Graphically Modeling Text Coherence for Automated Essay Scoring
Graphically Modeling Text Coherence for Automated Essay Scoring
Alex Meng, Amy Weng, Kevin Yin
Github Repository: https://github.com/KevinPHX/CS333AES
We performed a replication study of Stab and Gurevych’s 2017 paper, “Parsing Argumentation Structures in Persuasive Essays,” and applied their proposed algorithmic system to four hundred persuasive essays from the Automated Student Assessment Prize (ASAP), a dataset which has not been annotated with any information relating to argumentation structure. Our task is to construct directed graphs consisting of claims and premises for each essay and then score essays based on persuasiveness, which Wambsganss et al. (2020) define as the proportion of claims that are supported by premises in the essay. Ultimately, we investigate whether higher scoring persuasive essays by human evaluation necessarily exhibit more comprehensive argumentation structures.

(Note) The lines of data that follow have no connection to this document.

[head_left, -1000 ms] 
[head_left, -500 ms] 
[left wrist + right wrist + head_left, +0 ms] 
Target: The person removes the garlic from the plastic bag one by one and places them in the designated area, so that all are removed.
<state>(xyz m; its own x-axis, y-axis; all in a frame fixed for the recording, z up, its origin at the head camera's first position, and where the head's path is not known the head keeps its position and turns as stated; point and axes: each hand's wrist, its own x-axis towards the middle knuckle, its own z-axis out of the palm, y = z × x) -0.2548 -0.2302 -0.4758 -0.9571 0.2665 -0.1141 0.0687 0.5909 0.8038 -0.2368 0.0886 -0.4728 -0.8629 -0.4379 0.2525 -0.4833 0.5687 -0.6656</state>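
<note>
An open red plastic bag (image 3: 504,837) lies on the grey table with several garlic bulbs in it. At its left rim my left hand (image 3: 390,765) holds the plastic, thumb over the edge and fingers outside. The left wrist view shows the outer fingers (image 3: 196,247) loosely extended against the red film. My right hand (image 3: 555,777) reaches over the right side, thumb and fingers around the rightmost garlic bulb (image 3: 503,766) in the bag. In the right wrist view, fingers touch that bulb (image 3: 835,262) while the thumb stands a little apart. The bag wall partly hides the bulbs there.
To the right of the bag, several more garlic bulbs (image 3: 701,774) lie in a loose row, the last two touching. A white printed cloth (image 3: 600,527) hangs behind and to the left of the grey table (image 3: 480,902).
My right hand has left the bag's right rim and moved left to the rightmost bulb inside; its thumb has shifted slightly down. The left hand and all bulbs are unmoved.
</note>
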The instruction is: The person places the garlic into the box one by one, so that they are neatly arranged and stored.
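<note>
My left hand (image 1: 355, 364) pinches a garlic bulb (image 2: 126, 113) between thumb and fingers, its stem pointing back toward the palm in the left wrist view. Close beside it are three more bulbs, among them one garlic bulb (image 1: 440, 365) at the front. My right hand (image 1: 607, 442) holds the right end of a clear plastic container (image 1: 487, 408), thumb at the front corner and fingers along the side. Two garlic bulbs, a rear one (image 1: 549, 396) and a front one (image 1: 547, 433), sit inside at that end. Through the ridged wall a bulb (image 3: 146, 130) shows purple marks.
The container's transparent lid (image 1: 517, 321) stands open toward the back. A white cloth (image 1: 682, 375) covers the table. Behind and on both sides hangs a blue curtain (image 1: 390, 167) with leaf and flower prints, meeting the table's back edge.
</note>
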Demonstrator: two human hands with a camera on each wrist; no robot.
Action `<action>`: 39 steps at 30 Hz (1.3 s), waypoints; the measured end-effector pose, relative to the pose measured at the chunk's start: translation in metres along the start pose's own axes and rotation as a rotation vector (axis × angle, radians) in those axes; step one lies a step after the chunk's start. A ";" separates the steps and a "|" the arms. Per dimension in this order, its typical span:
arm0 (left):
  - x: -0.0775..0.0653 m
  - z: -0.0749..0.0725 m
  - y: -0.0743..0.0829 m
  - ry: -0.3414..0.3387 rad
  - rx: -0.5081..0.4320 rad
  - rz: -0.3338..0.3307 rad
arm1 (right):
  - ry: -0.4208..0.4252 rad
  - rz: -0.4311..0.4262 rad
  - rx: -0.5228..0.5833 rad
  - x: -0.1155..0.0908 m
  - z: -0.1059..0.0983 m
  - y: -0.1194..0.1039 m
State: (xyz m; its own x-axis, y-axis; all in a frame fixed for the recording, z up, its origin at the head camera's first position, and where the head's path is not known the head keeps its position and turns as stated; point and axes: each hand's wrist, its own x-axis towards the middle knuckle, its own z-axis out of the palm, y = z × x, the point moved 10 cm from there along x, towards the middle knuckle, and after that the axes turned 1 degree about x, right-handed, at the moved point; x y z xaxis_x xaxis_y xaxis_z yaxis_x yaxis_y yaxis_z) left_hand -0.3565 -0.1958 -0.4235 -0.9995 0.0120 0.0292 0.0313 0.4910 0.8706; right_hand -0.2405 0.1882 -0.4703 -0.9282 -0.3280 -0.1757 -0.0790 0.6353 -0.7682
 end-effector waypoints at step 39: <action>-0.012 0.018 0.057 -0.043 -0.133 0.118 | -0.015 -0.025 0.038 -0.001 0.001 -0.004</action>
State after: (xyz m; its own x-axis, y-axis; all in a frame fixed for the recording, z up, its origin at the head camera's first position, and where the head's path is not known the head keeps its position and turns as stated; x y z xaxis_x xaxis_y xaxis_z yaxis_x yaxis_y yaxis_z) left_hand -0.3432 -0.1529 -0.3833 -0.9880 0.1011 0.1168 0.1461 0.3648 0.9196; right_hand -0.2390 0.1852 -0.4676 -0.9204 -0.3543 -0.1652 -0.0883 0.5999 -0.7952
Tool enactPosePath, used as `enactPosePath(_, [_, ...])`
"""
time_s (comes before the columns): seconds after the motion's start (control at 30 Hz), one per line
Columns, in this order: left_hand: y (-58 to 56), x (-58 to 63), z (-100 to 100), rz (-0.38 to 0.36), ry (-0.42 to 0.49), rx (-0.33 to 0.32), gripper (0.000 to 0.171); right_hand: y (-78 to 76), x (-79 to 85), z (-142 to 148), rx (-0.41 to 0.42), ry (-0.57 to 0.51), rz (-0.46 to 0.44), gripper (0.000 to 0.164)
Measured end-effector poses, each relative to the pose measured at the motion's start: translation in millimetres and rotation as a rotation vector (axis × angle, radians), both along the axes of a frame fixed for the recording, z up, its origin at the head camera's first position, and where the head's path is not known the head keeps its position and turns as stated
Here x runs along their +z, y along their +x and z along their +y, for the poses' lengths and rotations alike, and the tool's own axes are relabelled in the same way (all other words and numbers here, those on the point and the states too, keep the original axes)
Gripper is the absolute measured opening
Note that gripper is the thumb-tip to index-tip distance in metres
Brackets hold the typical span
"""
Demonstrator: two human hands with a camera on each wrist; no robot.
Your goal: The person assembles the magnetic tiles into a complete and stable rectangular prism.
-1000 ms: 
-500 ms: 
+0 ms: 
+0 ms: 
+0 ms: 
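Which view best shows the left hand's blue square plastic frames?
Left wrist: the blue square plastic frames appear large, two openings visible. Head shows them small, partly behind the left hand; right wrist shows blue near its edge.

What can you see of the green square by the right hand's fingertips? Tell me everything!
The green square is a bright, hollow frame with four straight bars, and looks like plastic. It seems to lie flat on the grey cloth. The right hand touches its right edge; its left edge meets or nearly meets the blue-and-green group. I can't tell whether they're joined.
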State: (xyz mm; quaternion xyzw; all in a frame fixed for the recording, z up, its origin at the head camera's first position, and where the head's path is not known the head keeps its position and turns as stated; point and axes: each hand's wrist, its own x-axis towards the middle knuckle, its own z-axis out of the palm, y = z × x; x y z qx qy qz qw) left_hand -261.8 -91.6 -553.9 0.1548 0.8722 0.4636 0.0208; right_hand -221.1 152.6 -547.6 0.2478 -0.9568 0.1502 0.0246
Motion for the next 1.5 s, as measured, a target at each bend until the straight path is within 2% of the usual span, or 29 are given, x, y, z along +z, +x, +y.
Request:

The data we use includes the 402 essays from the Argument Annotated Essay (AAE) dataset released by Stab and Gurevych with their paper and the first 400 essays from the second set of the ASAP dataset. Of the AAE dataset, 80 essays form our test set to evaluate the models we implemented and the remainder serve as our training data. For Set 2, tenth graders were tasked to articulate an argument regarding censorship in libraries and were graded based on two domains: writing applications and language conventions. Since we are modeling the microstructure of arguments, we are only concerned with the first domain (D1), which encompasses evaluations of content, style, organization, and voice. Because we predict component types and relations using a variety of linguistic features from the essay itself, such as discourse markers and essay structure, the tree construction process inherently accounts for aspects of organization that the human evaluators of the essays consider during their rating process.